When William F. Buckley Jr. died Wednesday at the age of 82, conservatives mourned the loss of an intellectual titan whose life’s work had helped give birth to the modern conservative movement.
But seriously, how much brainpower does an individual need to command in order to be considered an intellectual titan in crowds populated by the likes of Ann Coulter and Rush Limbaugh?
Buckley became known to millions through newspaper column, the TV show Firing Line and the pages of the National Review, a conservative publication he founded in 1955. He famously claimed that the magazine "stands athwart history yelling Stop."
Several of the conservatives who eulogized Buckley said that he was not himself a racist. But there is too much evidence to suggest that Buckley used his keen mind and trademark polysyllabic prose on behalf of causes that were both intellectually indefensible and morally reprehensible. Astonishingly, he defended bigotry in the South, saying that whites had the right to impose their ideas on blacks who were as yet culturally and politically inferior to them.
After some fellow conservatives objected, Buckley blithely suggested instead that both uneducated whites and blacks should be denied the vote.
In some ways, the Ivy League-educated Buckley resembled the archetypical country-club Republican. It’s not difficult to imagine someone like him playing golf at the private country club and slugging back martinis at the 19th hole — someone who could see the less fortunate around him and be unmoved, simply by invoking the phrase, "not our kind, dear."

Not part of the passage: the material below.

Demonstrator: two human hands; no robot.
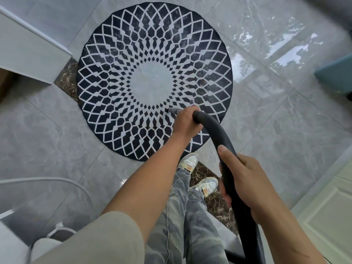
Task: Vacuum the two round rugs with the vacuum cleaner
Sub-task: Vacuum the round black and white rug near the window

Maybe it was that kind of disconnect that allowed Buckley to retain views that were anti-Semitic long after the Roman Catholic church whose teachings he subscribed to had renounced such views He declined to turn over the reins of the National Review to a journalist who was Jewish.
When Catholic bishops produced a document calling for the church to end efforts aimed at converting Jews, Buckley offered the following observation: "...the long tenure of Pope John Paul II is marked by dramatic efforts to disown, as indeed un-Christian, that much of Church history that tolerated and encouraged what we would now call anti-Semitism, considered, back then, evangelical ardor."
Wow. "Evangelical ardor" as a synonym for the more than 1,000 people estimated burned during the various inquisitions sanctioned by the Roman Catholic Church. I get exasperated when evangelical ardor leads church-goers to put flyers on my windshield.
Buckley’s personal charm lent an aura of respectability to ideas that otherwise would be too awful to contemplate. Many of his would-be successors cannot maintain that veneer or civility.
That’s nothing to celebrate.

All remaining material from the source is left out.